Nebenwirkungen waren wenige oder keine. Ziel sei es, unbedenkliche, aber wirksame Wirkstoffe zu finden, betonte der Studienleiter. Grüner Tee und Rotwein Resveratrol waren am effektivsten. Nach nur einer Woche Screening war mit diesen Wirkstoffen fast keine Plaque mehr sichtbar.
Fazit
Alzheimer ist eine sehr häufige Krankheit, für die es derzeit keine Heilung gibt. Eine amerikanische Studie konnte nun jedoch zeigen, dass gängige organische Verbindungen wie Catechine in grünem Tee die Bildung von Alzheimer-Plaques reduzieren können. Auch Resveratrol konnte beeindruckende Anti-Plaque-Effekte zeigen. Daher ist es nicht empfehlenswert, zur Flasche Rotwein zu greifen. Setzen Sie lieber auf grünen Tee oder andere Resveratrolquellen wie Heidelbeeren, Preiselbeeren, Erdnüsse, Pistazien oder Kakao.

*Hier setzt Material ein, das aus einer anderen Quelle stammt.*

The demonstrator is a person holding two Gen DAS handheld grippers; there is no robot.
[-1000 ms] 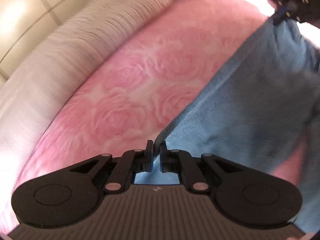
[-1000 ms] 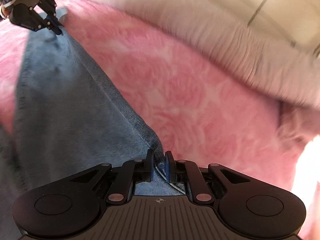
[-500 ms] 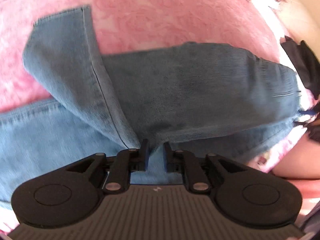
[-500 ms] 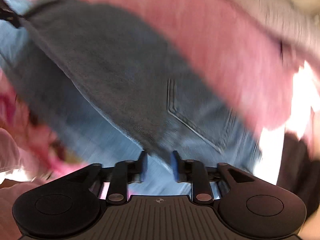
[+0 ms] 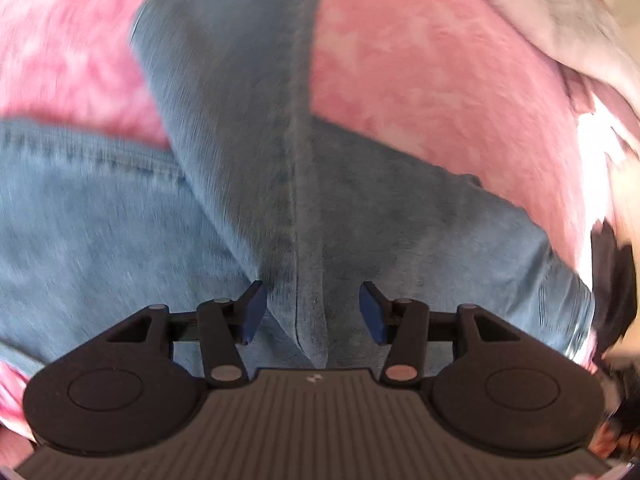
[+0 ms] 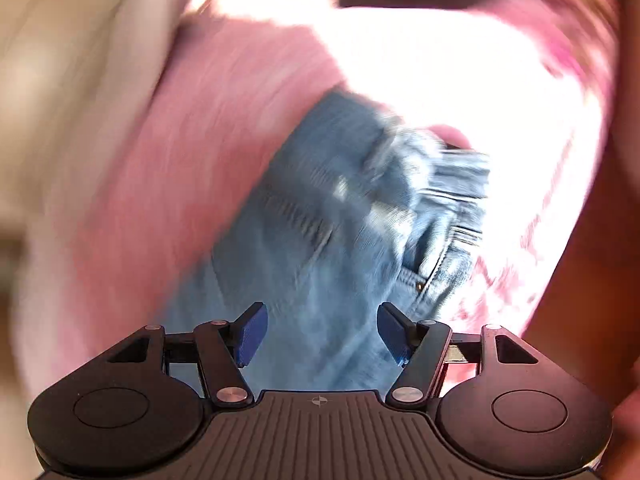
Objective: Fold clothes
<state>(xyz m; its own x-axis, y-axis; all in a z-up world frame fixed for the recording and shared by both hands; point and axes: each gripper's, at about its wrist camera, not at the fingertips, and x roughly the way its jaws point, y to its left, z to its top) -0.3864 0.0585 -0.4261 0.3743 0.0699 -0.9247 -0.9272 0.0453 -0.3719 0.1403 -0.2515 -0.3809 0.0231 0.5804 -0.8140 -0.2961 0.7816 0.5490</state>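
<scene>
Blue jeans (image 5: 256,152) lie folded on a pink rose-patterned blanket (image 5: 420,64); one leg runs up the left wrist view, crossing the rest. My left gripper (image 5: 312,312) hovers over the leg's seam, its jaws opening, denim below them but not pinched. In the blurred right wrist view the jeans' waistband and pocket end (image 6: 360,208) lies ahead. My right gripper (image 6: 318,332) is above it, jaws opening, blue pads (image 6: 250,334) clear of the cloth.
A grey-white blanket (image 5: 560,12) borders the pink one at the upper right. A dark object (image 5: 612,280) sits at the right edge of the left wrist view. Bright sunlight (image 6: 440,64) washes out the bedding beyond the jeans.
Both grippers carried the denim edge over and across the jeans, rolled round, then spread their jaws and let the cloth go. The jeans now lie doubled over.
</scene>
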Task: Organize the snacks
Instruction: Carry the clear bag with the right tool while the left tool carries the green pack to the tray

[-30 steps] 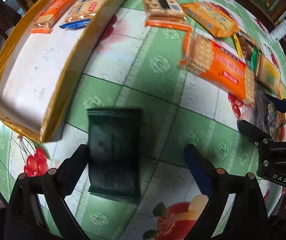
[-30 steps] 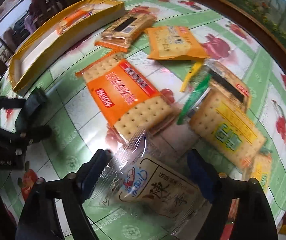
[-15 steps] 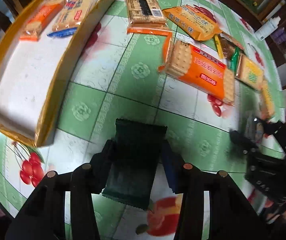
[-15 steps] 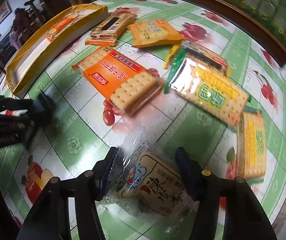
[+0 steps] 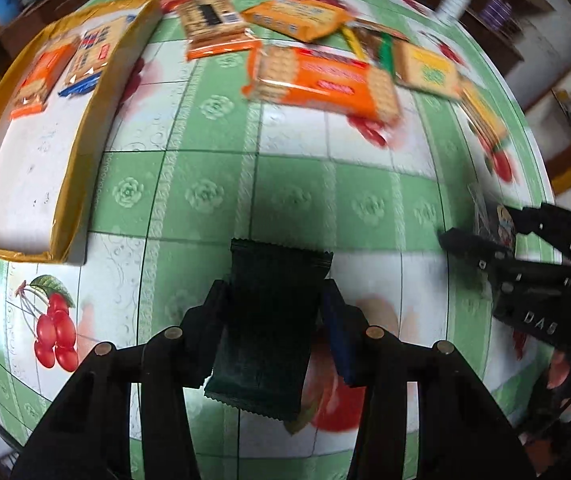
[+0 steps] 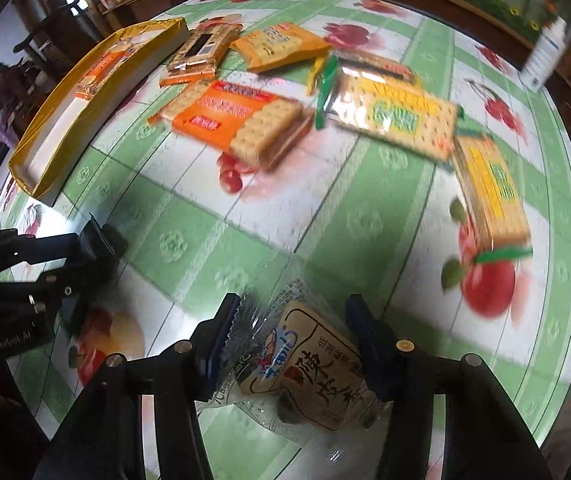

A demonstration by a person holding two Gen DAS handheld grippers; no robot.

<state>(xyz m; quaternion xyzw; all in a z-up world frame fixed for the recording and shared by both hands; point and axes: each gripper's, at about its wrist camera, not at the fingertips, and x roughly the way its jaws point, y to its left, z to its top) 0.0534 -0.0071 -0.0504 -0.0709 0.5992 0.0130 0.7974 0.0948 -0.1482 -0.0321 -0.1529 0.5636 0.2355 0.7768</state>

Mit ihren Erkenntnissen konnte das Team die Forschung vorantreiben. Leider lässt sich aus einer Laborsituation niemals ein individueller Rückschluss auf den Menschen ziehen. Daher gibt es keine genauen Mengenangaben oder ähnliche Empfehlungen. Es bleibt spannend zu sehen, wie die Alzheimer-Forschung weiter voranschreiten wird.